Costa Concordia/ "Non investire sul titolo, ma è il momento di prenotare una crociera". Il report integrale di Credit Suisse

Il dramma della Costa Concordia costa caro al titolo Carnival che sul listino di Londra (dove pure i titoli del gruppo americano sono quotati oltre che a Wall Street, oggi chiusa per la festività del Martin Luther King's Day) crolla del 17,6% al termine di una seduta dominata dagli aggiornamenti delle stime delle principali banche d'affari e broker circa l'impatto che la sciagura di sabato notte avrà sull'armatore americano che controlla il marchio Costa Crociere dal 1997.
"E' troppo presto per misurare l'impatto sugli ordini o le conseguenze in termini finanziari e legali" della sciagura, spiegano in un report gli esperti del Credit Suisse, ricordando come con i suoi 2.978 posti passeggero il vascello rappresentasse "l'1,6% della capacità di trasporto passeggeri di Carnival, ovvero il 10,2% di Costa" e che "data l'estensione dei danni riportati è possibile che la nave (commissionata nel 2004 e costata circa 450 milioni di euro all'armatore, ndr) vada completamente persa dal punto di vista costruttivo".
"Un'altra tegola in testa per il settore" commentano gli esperti, che peraltro sul titolo Carnival mantengono un rating "neutral" con un target price di 35 dollari
(contro i 34,28 dollari della chiusura di venerdì, ovvero di 2.285 pence per il titolo quotato a Londra, contro i 1.878 pence della chiusura di stasera alla City). "Questo tipo di incidenti sono molto rari - spiegano gli esperti - ma l'intensa copertura mediatica dell'evento ridurrà probabilmente l'attività di raccolta ordini e porterà a una pressione sui prezzi nella fase critica di partenza della nuova stagione" crocieristica.

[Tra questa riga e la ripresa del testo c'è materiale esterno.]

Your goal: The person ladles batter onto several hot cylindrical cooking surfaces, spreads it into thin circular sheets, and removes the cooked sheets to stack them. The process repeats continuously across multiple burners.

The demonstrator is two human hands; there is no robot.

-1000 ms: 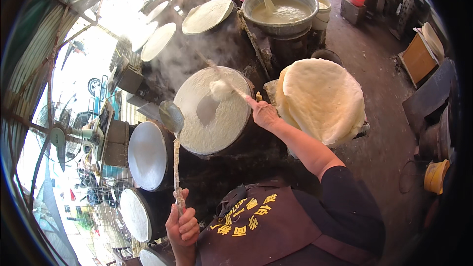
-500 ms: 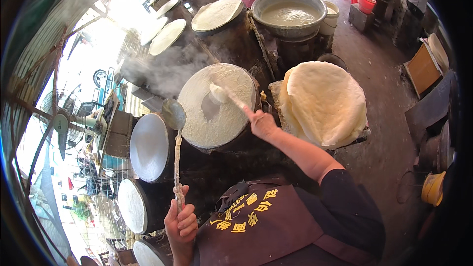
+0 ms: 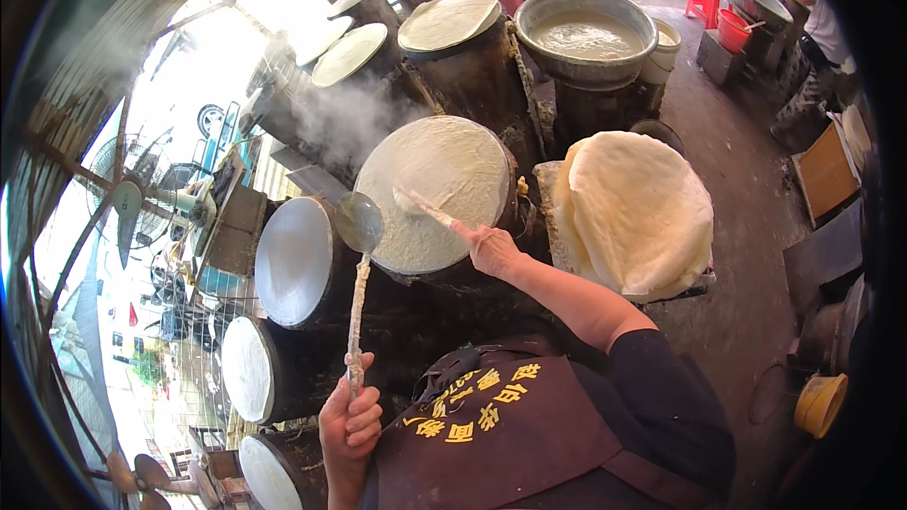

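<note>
My right hand (image 3: 494, 251) grips the handle of a batter spreader (image 3: 422, 207), its blurred head resting on the near-left part of a round griddle. A pale batter sheet (image 3: 453, 156) covers that griddle's top. My left hand (image 3: 350, 420) is wrapped round the crusted handle of a long metal ladle (image 3: 360, 220). The ladle's bowl hangs at the griddle's left edge. Right of the griddle lies a stack of thin, pale round pancakes (image 3: 647, 212).
A big metal basin of thin batter (image 3: 586, 30) stands behind, next to a white bucket (image 3: 663, 55). More round griddles (image 3: 295, 263) curve along the left, near a standing fan (image 3: 127, 198). Steam drifts at the back left. Another person (image 3: 829, 24) is at the far right.
The bare patch in the middle of the batter is now covered. The spreader has moved toward the griddle's near-left side. The ladle has shifted slightly right. The whole view has turned a little.
</note>
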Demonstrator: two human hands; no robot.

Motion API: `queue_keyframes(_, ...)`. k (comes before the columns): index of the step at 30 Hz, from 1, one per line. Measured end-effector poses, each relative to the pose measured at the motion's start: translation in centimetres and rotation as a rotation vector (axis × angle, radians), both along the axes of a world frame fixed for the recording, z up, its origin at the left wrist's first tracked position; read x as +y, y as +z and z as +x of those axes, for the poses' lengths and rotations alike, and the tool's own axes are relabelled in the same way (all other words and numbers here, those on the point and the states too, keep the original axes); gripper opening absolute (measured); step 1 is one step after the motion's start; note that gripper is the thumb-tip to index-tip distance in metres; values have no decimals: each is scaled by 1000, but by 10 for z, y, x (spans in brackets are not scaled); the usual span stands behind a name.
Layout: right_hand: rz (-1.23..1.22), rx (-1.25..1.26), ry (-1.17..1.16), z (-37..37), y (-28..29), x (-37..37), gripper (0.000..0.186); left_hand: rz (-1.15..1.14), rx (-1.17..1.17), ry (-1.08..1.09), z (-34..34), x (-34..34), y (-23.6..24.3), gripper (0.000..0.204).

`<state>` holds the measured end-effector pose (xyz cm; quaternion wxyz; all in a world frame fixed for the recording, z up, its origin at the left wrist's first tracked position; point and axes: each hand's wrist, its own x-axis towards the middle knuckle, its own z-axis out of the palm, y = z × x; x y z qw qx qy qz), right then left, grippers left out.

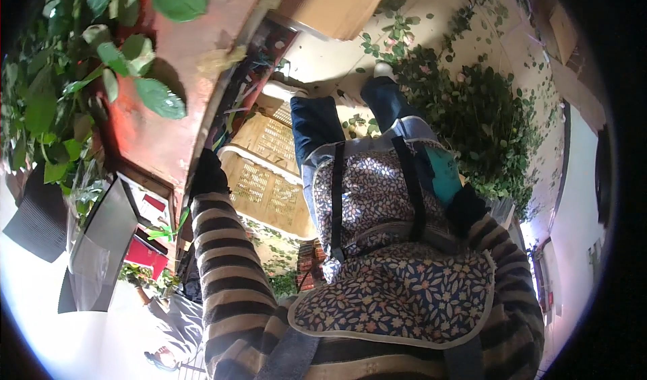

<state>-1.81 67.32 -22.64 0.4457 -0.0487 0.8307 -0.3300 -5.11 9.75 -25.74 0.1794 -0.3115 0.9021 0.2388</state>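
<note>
My left hand (210, 173), in a dark glove, is at the edge of the reddish worktable (205, 63). It is too dark to make out its fingers or anything in them. My right hand (466, 209), also dark-gloved, is low by my right hip, beside a teal piece (441, 176) at the side of my floral apron (391, 292). Its fingers blend into shadow, and I cannot tell whether it grips the teal piece or only rests near it. Leafy green stems (50, 110) lie along the far left of the table.
Yellow plastic crates (263, 184) stand below the table, beside my legs. A large heap of leafy rose stems (482, 124) covers the floor at right, with loose leaves around it. Dark corrugated sheets (101, 245) and a person in grey clothing (176, 323) are at lower left.
</note>
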Motion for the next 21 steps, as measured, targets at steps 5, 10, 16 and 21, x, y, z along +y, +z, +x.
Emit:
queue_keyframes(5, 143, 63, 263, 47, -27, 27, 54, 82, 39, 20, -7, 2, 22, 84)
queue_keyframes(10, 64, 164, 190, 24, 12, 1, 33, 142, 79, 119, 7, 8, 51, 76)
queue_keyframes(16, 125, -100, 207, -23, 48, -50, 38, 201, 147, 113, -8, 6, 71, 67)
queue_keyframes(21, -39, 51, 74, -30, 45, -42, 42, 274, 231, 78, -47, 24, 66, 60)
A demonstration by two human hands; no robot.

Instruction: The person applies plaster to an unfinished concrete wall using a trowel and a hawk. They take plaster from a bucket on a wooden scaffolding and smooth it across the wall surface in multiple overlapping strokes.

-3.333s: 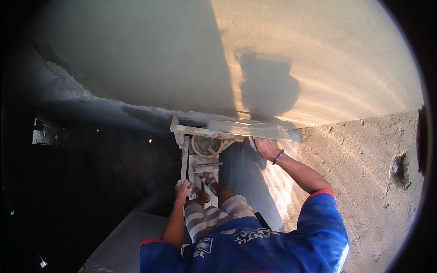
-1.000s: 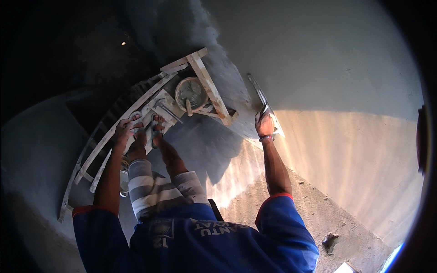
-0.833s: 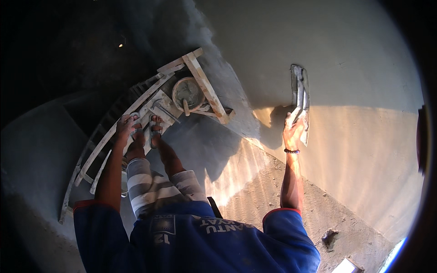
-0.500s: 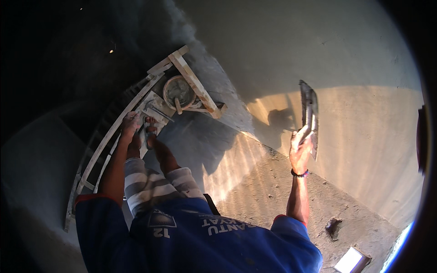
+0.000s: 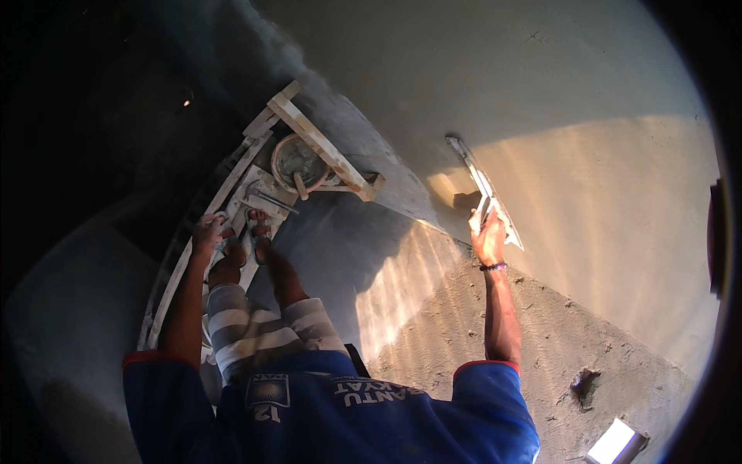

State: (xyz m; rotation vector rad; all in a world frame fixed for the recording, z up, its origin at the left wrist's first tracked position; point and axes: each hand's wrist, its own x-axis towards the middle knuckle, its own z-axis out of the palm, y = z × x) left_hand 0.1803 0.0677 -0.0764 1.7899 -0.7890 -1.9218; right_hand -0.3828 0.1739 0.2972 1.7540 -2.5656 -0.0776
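Note:
My right hand (image 5: pixel 487 240) grips a long steel plastering trowel (image 5: pixel 467 158), held against or very close to the smooth grey plastered wall (image 5: pixel 580 178), partly sunlit. My left hand (image 5: pixel 206 235) is closed around the long pale wooden rail (image 5: pixel 239 170) of a scaffold, beside my sandalled feet, which stand on its planks (image 5: pixel 267 186). On the scaffold, a round bucket (image 5: pixel 287 161) holds grey mortar with a wooden-handled tool (image 5: pixel 300 183) in it, and a hammer-like metal tool (image 5: pixel 272 199) lies below it.
A crossbeam (image 5: pixel 317 143) closes the scaffold's far end. A rough render surface (image 5: pixel 533 332) with a hole (image 5: pixel 585 387) and a small bright opening (image 5: pixel 612 439) is at lower right. The left side falls into deep shadow around a grey surface (image 5: pixel 85 278).
My view has turned since the oldest frame. The trowel swung right along the wall, then moved slightly left and tilted over the last half second. My left hand has stayed on the rail.

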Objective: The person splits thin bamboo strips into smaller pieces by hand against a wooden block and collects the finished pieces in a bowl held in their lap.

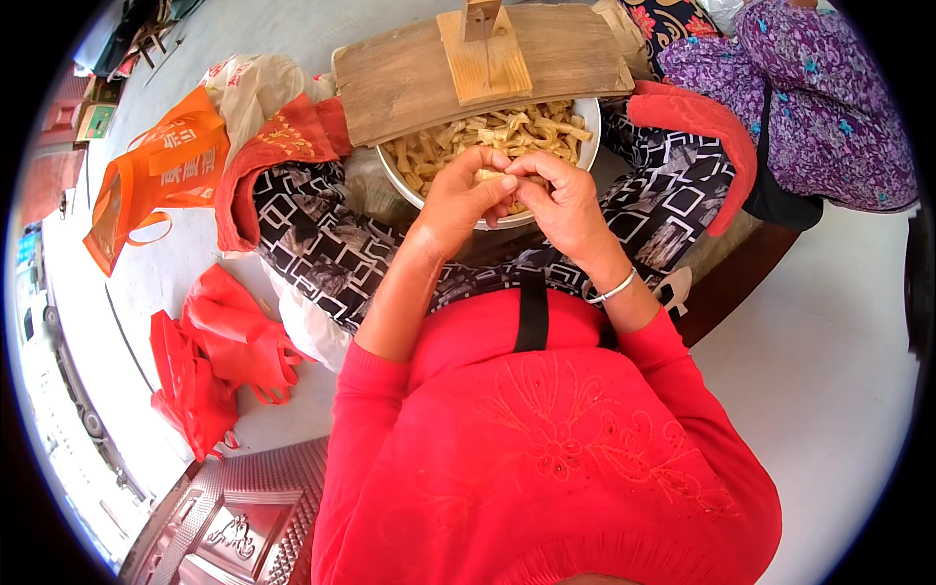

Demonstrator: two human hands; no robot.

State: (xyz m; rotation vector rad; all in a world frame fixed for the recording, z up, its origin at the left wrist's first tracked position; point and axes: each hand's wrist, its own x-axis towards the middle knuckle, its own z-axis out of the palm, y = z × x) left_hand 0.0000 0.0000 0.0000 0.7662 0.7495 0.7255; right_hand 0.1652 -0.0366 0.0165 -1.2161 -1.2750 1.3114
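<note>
My left hand (458, 195) and my right hand (561, 200) meet over a white bowl (390, 164), both closed with thumbs and fingertips on a small pale yellow piece (487, 175), partly hidden by the fingers. Light brown strips (439, 146) fill much of the bowl, which sits between my knees. Across its far side lies a wooden board (390, 88), with a lighter wooden plate (492, 78) and an upright block (480, 19) on it; a thin metal piece runs down from the block.
An orange bag (166, 156) and pale sacks (253, 83) lie at the left, red bags (214, 341) below them. A person in purple floral clothing (819, 97) is at the upper right. A dark carved panel (244, 517) shows at the lower left.
</note>
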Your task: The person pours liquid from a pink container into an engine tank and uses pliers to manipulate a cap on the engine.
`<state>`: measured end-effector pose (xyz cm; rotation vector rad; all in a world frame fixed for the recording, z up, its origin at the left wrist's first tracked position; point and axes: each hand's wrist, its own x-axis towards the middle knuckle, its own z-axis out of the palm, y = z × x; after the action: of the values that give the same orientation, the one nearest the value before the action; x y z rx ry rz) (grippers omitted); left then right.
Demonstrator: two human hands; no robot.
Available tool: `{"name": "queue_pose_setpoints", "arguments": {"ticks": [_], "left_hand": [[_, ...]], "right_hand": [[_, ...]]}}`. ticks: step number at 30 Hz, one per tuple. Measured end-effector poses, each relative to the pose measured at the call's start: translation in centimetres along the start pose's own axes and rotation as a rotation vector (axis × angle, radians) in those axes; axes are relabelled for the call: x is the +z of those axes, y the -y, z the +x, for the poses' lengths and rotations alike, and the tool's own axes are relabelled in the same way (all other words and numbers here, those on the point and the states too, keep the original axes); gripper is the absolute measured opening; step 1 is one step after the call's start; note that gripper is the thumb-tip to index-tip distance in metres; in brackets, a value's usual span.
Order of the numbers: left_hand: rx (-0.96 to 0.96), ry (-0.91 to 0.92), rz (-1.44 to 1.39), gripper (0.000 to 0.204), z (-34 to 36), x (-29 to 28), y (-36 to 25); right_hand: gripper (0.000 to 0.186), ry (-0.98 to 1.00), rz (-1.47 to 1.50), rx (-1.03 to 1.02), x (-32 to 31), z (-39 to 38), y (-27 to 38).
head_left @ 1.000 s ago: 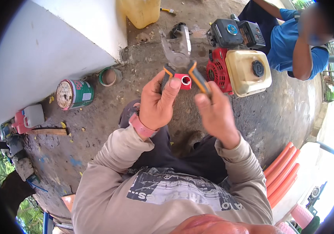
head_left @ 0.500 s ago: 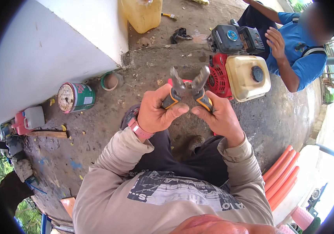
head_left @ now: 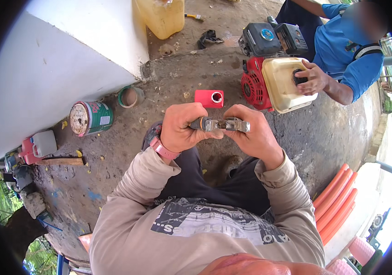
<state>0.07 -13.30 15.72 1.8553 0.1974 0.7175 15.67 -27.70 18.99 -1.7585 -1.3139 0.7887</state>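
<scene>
My left hand and my right hand are closed round the handles of black-and-orange pliers, held over my lap with the metal head turned toward me. A small red container with an open mouth lies on the ground just beyond my hands. Past my right hand stands a red and black engine with a cream fuel tank. A co-worker's hand rests on the tank's black cap.
A co-worker in blue sits at upper right. A yellow jerrycan, a brush and black cloth lie ahead. A green can and small tub stand by the white wall. Orange pipes lie at lower right.
The pliers have tipped from jaws pointing forward to head toward me, my hands staying on them, uncovering the red container. The co-worker's hand has come down onto the tank cap.
</scene>
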Motion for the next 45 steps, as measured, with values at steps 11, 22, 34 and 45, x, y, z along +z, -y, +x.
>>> {"name": "queue_pose_setpoints", "arguments": {"ticks": [11, 22, 34, 45], "left_hand": [[-0.354, -0.320, -0.542, 0.034, -1.0, 5.5, -1.3], [-0.560, -0.217, -0.646, 0.038, -0.1, 4.7, -2.0], [-0.632, -0.322, -0.691, 0.039, 0.8, 4.2, -2.2], [-0.603, -0.130, -0.637, 0.049, 0.8, 0.8, -1.9]], "right_hand": [[0.048, -0.275, 0.107, 0.103, 3.3, 0.0, 2.2], [0.051, -0.116, 0.705, 0.355, 3.7, 0.2, 1.2], [0.046, -0.164, 0.402, 0.373, 2.9, 1.7, 1.4], [0.049, -0.038, 0.499, 0.317, 0.4, 2.1, 0.3]]}}
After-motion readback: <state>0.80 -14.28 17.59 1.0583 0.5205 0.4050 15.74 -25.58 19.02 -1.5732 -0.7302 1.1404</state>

Insomma, mentre potrebbe essere un momento buono per prenotare una crociera nel Mediterraneo, non sembra essere il caso di provare a speculare sul titolo in borsa. Anche perché gli 85-95 milioni di dollari di impatto diretto citati dalla stessa Carnival in una nota non tengono conto di quelli che saranno i costi indiretti a medio termine, malgrado un bilancio in salute, finora contraddistinto dalla distribuzione di un dividendo mediamente pari al 3% in termini di rendimento sulle quotazioni del titolo e l'abitudine a redistribuire valore agli azionisti anche tramite buy-back potrebbero consentire di limitare i danni.